**Data segment**
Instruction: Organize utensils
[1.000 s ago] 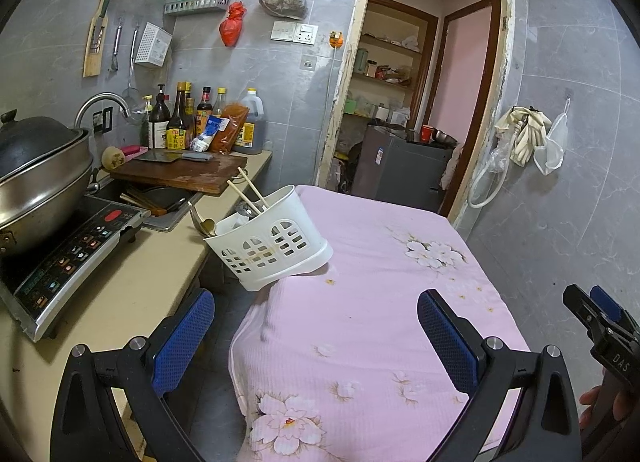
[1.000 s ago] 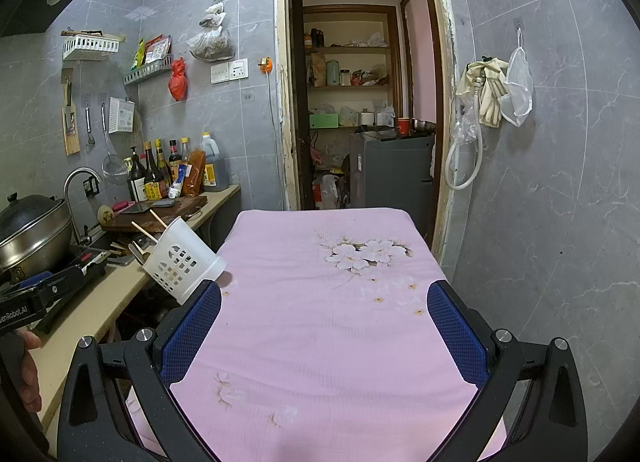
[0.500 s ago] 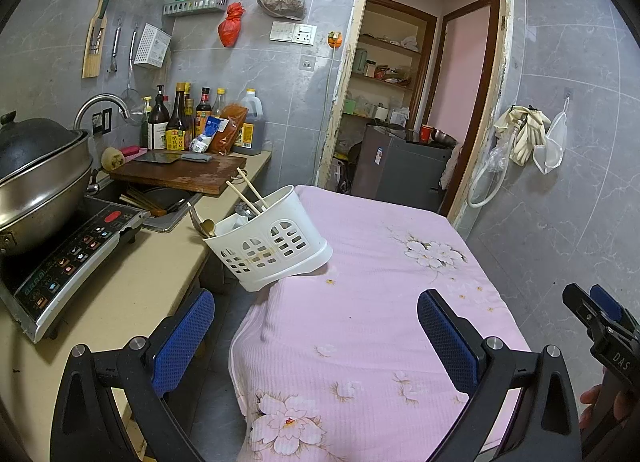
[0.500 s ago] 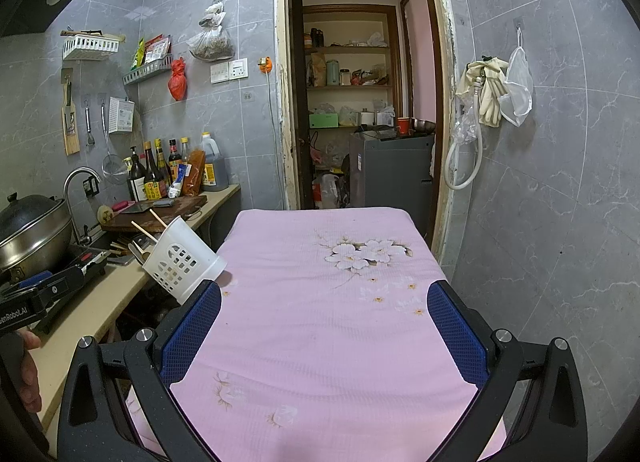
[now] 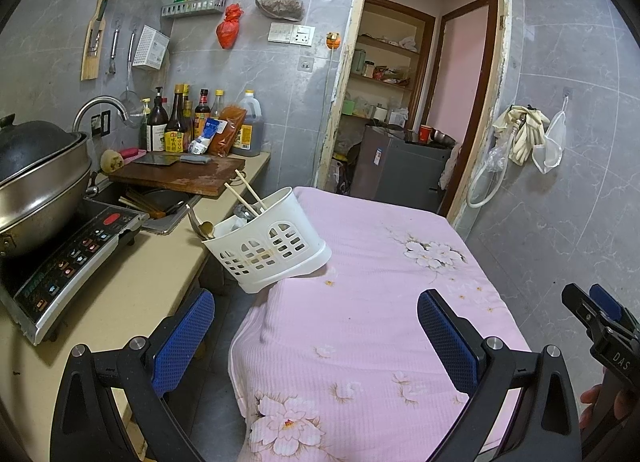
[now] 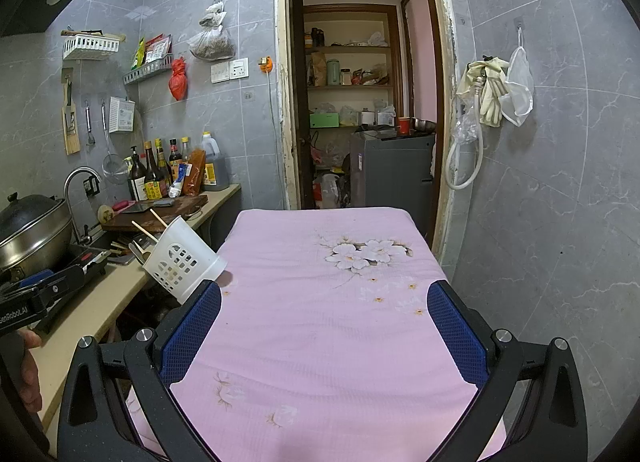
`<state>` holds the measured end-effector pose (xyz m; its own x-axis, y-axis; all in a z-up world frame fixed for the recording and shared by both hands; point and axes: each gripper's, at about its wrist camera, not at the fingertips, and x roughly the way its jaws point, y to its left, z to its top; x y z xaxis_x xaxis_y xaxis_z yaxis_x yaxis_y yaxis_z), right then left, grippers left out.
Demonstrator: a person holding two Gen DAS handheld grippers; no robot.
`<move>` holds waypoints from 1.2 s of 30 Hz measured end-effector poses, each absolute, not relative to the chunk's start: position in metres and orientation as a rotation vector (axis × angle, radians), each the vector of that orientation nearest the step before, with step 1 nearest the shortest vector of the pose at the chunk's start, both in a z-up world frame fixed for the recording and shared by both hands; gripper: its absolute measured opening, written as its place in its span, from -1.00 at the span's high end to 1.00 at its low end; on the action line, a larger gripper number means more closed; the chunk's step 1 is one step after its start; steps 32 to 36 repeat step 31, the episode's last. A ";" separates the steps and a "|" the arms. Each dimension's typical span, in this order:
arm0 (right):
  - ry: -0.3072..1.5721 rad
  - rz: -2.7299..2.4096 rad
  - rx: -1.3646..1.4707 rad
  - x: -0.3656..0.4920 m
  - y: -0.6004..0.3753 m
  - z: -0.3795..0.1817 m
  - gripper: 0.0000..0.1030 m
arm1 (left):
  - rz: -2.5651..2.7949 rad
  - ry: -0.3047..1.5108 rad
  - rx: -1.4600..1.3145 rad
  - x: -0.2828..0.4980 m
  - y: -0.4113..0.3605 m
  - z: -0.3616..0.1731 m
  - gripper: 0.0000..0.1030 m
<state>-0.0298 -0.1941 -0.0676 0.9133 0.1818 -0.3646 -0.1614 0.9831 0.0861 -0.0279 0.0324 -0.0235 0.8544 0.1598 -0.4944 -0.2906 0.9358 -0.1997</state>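
A white perforated utensil holder point(image 5: 272, 240) is seen tilted at the left edge of a table covered with a pink floral cloth point(image 5: 372, 302), its base resting on the cloth and its open mouth leaning over the gap toward the beige counter point(image 5: 132, 286). Two wooden chopsticks point(image 5: 249, 193) are seen sticking up out of it, and a metal spoon point(image 5: 203, 226) is visible at its rim. In the right wrist view the same holder point(image 6: 182, 264) is placed at the centre left, just above the left fingertip.

The left gripper point(image 5: 316, 336) is held low in the frame with its blue-padded fingers point(image 5: 182, 340) spread wide and nothing between them, above the near corner of the cloth. The right gripper point(image 6: 324, 332) is likewise spread and empty, over the middle of the cloth, well apart from the holder.

At the left of the frame an induction cooker point(image 5: 72, 258) with a lidded steel pot point(image 5: 38, 177) is set on the counter. Behind it a wooden cutting board point(image 5: 178, 175) is laid across the sink, and sauce bottles point(image 5: 188, 121) are lined along the tiled wall.
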 end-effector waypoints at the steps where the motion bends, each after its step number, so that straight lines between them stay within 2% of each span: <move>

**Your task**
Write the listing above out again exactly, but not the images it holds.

**The completed task**
Instruction: Organize utensils
[1.000 s ago] 
[1.000 s ago] 
[0.500 s ago] 
[0.500 s ago] 
[now] 
[now] 
`<state>` holds the measured end-effector pose (xyz m; its own x-axis, y-axis; all in a z-up world frame fixed for the recording and shared by both hands; point and axes: each gripper's, at about its wrist camera, not at the fingertips, and x roughly the way its jaws point, y to its left, z to its top; x y z xaxis_x xaxis_y xaxis_z yaxis_x yaxis_y yaxis_z), right then left, grippers left out.
Demonstrator: a person holding two Gen DAS handheld grippers; no robot.
`<move>` holds waypoints from 1.2 s of 30 Hz measured end-effector poses, each absolute, not relative to the chunk's start: position in metres and orientation as a rotation vector (axis × angle, radians), each the vector of that orientation nearest the step before, with step 1 nearest the shortest vector of the pose at the chunk's start, both in a z-up world frame fixed for the recording and shared by both hands; gripper: its absolute measured opening, written as its place in its span, from -1.00 at the span's high end to 1.00 at its low end; on the action line, a larger gripper number means more closed; the chunk's step 1 is one step after its start; steps 32 to 36 repeat step 31, the episode's last. A ";" separates the steps and a "|" the arms. Each dimension's typical span, in this order:
arm0 (right):
  - ry: -0.3072..1.5721 rad
  - rz: -2.7299..2.4096 rad
  - rx: -1.3646..1.4707 rad
  - x: -0.3656..0.4920 m
  - y: -0.6004..0.3753 m
  - z: -0.3795..0.1817 m
  - gripper: 0.0000..0.1030 m
arm1 (left):
  - rz: -2.5651..2.7949 rad
  - ry: -0.3047..1.5108 rad
  - rx: -1.4600..1.3145 rad
  - x: -0.2828..0.4980 m
  - y: -0.4113..0.3605 m
  - z: -0.3616..0.1731 m
  - gripper: 0.0000..0.1030 m
<state>-0.0298 -0.1941 -0.0676 0.9133 0.1818 -0.3646 -0.1614 0.9831 0.0861 -0.0279 0.0324 -0.0235 0.8544 0.1598 -0.4944 -0.2906 0.9358 -0.1997</state>
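A white perforated utensil holder point(image 5: 272, 240) is seen tilted at the left edge of a table covered with a pink floral cloth point(image 5: 372, 302), its base resting on the cloth and its open mouth leaning over the gap toward the beige counter point(image 5: 132, 286). Two wooden chopsticks point(image 5: 249, 193) are seen sticking up out of it, and a metal spoon point(image 5: 203, 226) is visible at its rim. In the right wrist view the same holder point(image 6: 182, 264) is placed at the centre left, just above the left fingertip.

The left gripper point(image 5: 316, 336) is held low in the frame with its blue-padded fingers point(image 5: 182, 340) spread wide and nothing between them, above the near corner of the cloth. The right gripper point(image 6: 324, 332) is likewise spread and empty, over the middle of the cloth, well apart from the holder.

At the left of the frame an induction cooker point(image 5: 72, 258) with a lidded steel pot point(image 5: 38, 177) is set on the counter. Behind it a wooden cutting board point(image 5: 178, 175) is laid across the sink, and sauce bottles point(image 5: 188, 121) are lined along the tiled wall.
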 end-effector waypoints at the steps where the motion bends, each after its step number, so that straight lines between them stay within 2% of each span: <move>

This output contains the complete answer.